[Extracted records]
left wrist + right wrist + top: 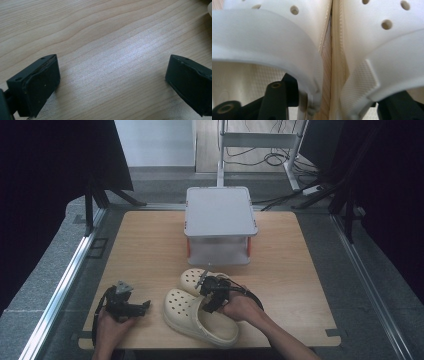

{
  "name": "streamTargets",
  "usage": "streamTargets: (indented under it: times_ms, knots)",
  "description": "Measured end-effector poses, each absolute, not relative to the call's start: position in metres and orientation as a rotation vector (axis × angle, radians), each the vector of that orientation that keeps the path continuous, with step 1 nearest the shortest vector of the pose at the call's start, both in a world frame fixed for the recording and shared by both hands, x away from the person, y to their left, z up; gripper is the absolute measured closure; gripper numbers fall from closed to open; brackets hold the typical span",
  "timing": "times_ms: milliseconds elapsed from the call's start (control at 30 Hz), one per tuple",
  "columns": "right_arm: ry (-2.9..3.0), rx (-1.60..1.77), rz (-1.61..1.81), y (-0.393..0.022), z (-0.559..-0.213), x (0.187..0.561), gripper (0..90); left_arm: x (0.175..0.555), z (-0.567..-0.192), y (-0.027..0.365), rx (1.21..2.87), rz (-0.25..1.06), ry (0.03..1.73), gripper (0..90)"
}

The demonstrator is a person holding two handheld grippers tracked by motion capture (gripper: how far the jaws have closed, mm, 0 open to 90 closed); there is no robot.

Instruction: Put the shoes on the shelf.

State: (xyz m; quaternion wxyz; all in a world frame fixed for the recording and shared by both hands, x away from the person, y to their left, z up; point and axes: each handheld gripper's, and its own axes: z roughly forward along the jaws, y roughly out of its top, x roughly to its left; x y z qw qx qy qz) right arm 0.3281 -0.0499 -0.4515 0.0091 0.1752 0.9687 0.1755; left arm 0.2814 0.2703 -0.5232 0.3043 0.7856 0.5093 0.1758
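Note:
Two cream perforated clogs lie side by side on the wooden table (pixel 300 270), the near clog (pixel 200 320) in front and the far clog (pixel 191 279) behind it. My right gripper (pixel 212 295) reaches down between them. In the right gripper view one finger (pixel 277 100) sits inside the left-hand clog (pixel 262 32) and the other inside the right-hand clog (pixel 387 50), pinching their inner side walls together. My left gripper (pixel 142 306) rests at the table's front left, open, with bare wood between its jaws (pixel 112 72).
A white lidded box (pixel 219 220) with orange latches stands at the back centre of the table. Metal rails (pixel 65 285) run along both sides of the table. A stand and cables lie on the floor beyond.

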Motion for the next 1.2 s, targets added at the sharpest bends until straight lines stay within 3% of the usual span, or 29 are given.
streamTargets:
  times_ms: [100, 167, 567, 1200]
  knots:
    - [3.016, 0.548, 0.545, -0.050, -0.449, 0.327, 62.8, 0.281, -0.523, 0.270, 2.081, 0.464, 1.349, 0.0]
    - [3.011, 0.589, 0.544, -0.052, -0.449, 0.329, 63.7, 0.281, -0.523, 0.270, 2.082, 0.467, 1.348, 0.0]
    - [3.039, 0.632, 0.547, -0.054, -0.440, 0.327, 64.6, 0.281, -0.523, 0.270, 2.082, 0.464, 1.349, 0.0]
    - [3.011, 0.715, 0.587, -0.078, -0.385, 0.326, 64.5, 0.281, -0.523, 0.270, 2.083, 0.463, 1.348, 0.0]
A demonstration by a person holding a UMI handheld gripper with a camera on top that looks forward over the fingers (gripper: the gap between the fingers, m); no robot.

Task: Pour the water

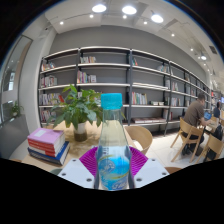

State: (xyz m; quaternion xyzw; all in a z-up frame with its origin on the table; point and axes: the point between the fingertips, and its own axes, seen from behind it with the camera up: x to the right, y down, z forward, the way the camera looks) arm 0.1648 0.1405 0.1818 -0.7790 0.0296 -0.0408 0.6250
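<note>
Standing far behind everything: long bookshelves [110,80] filling the back wall, row over row, with books sitting here and there on them. Glowing up above: round ceiling lights [128,10]. Sitting off to one side at the wooden chairs [190,135]: a person [196,112], too small to tell more.

Lying under it all: a pale wooden table [70,148]. Growing in a pot on that table, behind the bottle: a leafy green plant [77,104]. Resting beside the plant, piled flat: a stack of books [46,144], the top one pink, red and blue ones under it. Writing on the books too small to read.

Standing upright right in the middle, close up: a clear water bottle [112,145] with a light blue cap [112,101] still on. Wrapping around its lower part: a blue label. Words on the label too blurry to read.

Reaching up from below: the gripper [112,163], with its fingers set narrow around the bottle. Pressing on the bottle from both sides: the purple pads [90,160], one at each side, with no gap showing. Holding the bottle tight between them.
</note>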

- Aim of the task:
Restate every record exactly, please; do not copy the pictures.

- Answer below:
left wrist + right wrist + top: 

{
  "name": "streamTargets",
  "usage": "streamTargets: (indented under it: times_ms, knots)",
  "description": "Measured end-effector poses, each absolute, not relative to the call's start: position in metres and orientation as a rotation vector (axis × angle, radians), each the vector of that orientation that keeps the path continuous, with step 1 nearest the shortest vector of the pose at the call's start, both in a world frame fixed for the recording and shared by both hands, x away from the person, y to their left, z up; gripper is the absolute measured closure; gripper numbers fall from closed to open; brackets hold the typical span",
  "timing": "times_ms: milliseconds elapsed from the call's start (control at 30 Hz), one per tuple",
  "columns": "right_arm: ry (-2.9..3.0), rx (-1.60..1.77), rz (-1.61..1.81), y (-0.393..0.022), z (-0.559..-0.213), x (0.187..0.561), gripper (0..90); left_arm: x (0.175..0.555), z (-0.567..-0.192), y (-0.027..0.365), rx (1.21..2.87), rz (-0.25..1.06), ry (0.03..1.73), gripper (0..90)"
}

The demonstrator is a person holding two handheld grippers tracked by motion capture (gripper: how far the jaws have closed, mm, 0 open to 90 closed); there is no robot.

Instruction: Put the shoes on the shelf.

State: (xyz m; quaternion wxyz; all in a world frame fixed for the recording and shared by both hands, x away from the person, y to their left, z up; point and axes: each handheld gripper's, and its own axes: z roughly forward along the jaws, y roughly out of its top, x roughly to its left; x y z qw qx qy qz) right arm 0.3281 -0.0499 -0.4515 0.0091 0.1752 0.9687 0.1755; left arm 0.2814 0.2703 -0.5232 0.3043 0.7856 0.5093 0.1758
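Note:
Two cream perforated clogs lie side by side on the wooden table (pixel 300 270), the near clog (pixel 200 320) in front and the far clog (pixel 191 279) behind it. My right gripper (pixel 212 295) reaches down between them. In the right gripper view one finger (pixel 277 100) sits inside the left-hand clog (pixel 262 32) and the other inside the right-hand clog (pixel 387 50), pinching their inner side walls together. My left gripper (pixel 142 306) rests at the table's front left, open, with bare wood between its jaws (pixel 112 72).
A white lidded box (pixel 219 220) with orange latches stands at the back centre of the table. Metal rails (pixel 65 285) run along both sides of the table. A stand and cables lie on the floor beyond.
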
Motion for the next 1.2 s, targets added at the sharpest bends until straight lines stay within 3% of the usual span, or 29 are given.
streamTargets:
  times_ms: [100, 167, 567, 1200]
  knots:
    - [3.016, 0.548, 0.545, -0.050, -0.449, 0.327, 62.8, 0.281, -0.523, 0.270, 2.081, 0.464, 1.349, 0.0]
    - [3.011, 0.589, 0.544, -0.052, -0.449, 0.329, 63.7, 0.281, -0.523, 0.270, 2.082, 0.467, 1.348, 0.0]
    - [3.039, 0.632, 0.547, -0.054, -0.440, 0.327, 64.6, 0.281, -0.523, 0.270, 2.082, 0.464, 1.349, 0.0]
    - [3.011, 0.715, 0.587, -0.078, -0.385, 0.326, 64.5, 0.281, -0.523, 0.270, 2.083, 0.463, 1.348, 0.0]
A demonstration by a person holding a UMI handheld gripper with a camera on top that looks forward over the fingers (gripper: the gap between the fingers, m); no robot.

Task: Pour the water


State: (xyz m; quaternion xyzw; all in a z-up frame with its origin on the table; point and axes: the point between the fingertips, and its own axes, seen from behind it with the camera up: x to the right, y down, z forward, the way the camera looks) arm 0.1648 0.1405 0.1818 -0.7790 0.0296 -0.0408 0.6250
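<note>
Standing far behind everything: long bookshelves [110,80] filling the back wall, row over row, with books sitting here and there on them. Glowing up above: round ceiling lights [128,10]. Sitting off to one side at the wooden chairs [190,135]: a person [196,112], too small to tell more.

Lying under it all: a pale wooden table [70,148]. Growing in a pot on that table, behind the bottle: a leafy green plant [77,104]. Resting beside the plant, piled flat: a stack of books [46,144], the top one pink, red and blue ones under it. Writing on the books too small to read.

Standing upright right in the middle, close up: a clear water bottle [112,145] with a light blue cap [112,101] still on. Wrapping around its lower part: a blue label. Words on the label too blurry to read.

Reaching up from below: the gripper [112,163], with its fingers set narrow around the bottle. Pressing on the bottle from both sides: the purple pads [90,160], one at each side, with no gap showing. Holding the bottle tight between them.
</note>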

This exercise has nothing further to it.